**Data section:**
+--

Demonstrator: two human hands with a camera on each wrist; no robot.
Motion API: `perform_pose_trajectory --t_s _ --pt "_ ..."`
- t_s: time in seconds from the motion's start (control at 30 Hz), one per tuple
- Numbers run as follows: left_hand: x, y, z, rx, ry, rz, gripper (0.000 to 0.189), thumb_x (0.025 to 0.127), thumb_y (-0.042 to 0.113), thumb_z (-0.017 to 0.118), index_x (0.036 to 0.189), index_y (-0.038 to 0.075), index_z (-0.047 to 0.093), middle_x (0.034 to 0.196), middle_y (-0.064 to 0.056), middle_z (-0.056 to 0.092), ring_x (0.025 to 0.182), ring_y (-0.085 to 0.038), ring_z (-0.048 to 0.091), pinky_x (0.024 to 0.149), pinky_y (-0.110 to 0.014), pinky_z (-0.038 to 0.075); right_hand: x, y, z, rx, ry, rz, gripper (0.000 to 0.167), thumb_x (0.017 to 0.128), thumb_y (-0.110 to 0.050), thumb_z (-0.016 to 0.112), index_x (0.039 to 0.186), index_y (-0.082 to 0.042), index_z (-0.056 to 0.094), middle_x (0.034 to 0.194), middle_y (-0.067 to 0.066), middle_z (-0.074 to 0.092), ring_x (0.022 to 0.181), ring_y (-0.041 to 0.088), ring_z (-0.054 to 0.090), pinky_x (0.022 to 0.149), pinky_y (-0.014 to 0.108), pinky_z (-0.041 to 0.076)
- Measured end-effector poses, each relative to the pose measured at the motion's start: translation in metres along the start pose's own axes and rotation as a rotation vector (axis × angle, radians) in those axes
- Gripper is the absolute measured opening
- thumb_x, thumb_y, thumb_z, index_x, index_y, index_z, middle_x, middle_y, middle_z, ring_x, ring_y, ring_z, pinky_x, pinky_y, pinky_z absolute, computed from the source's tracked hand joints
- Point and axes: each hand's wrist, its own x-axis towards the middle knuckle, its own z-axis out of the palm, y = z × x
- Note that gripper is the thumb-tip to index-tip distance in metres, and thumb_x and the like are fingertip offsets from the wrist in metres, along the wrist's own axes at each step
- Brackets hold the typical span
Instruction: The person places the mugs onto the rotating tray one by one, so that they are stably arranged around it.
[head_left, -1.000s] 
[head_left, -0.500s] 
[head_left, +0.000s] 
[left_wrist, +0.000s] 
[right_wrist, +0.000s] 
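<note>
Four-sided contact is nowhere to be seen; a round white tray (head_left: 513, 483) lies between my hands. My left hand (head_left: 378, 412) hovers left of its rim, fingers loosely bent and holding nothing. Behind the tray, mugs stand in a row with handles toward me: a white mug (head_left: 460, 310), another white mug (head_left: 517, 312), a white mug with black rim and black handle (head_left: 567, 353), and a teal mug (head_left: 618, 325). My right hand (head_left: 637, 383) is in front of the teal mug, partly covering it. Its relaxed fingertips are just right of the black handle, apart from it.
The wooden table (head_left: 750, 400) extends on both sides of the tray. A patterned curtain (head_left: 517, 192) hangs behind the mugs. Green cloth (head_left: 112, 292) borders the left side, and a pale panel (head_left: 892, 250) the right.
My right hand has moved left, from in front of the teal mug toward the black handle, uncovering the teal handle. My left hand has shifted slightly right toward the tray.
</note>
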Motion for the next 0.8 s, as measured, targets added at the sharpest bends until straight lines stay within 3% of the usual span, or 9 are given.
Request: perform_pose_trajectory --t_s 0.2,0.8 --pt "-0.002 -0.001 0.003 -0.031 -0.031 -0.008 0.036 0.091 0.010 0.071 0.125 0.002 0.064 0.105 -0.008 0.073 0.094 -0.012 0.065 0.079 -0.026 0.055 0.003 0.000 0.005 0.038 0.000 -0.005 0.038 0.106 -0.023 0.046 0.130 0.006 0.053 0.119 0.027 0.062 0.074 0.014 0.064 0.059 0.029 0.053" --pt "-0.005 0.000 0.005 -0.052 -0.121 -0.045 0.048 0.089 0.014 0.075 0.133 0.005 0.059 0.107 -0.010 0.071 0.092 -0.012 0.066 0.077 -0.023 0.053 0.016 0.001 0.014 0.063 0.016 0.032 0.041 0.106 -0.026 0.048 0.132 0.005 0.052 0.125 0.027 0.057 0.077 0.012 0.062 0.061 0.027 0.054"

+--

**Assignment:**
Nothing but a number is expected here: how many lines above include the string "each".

**Result for this task:**
4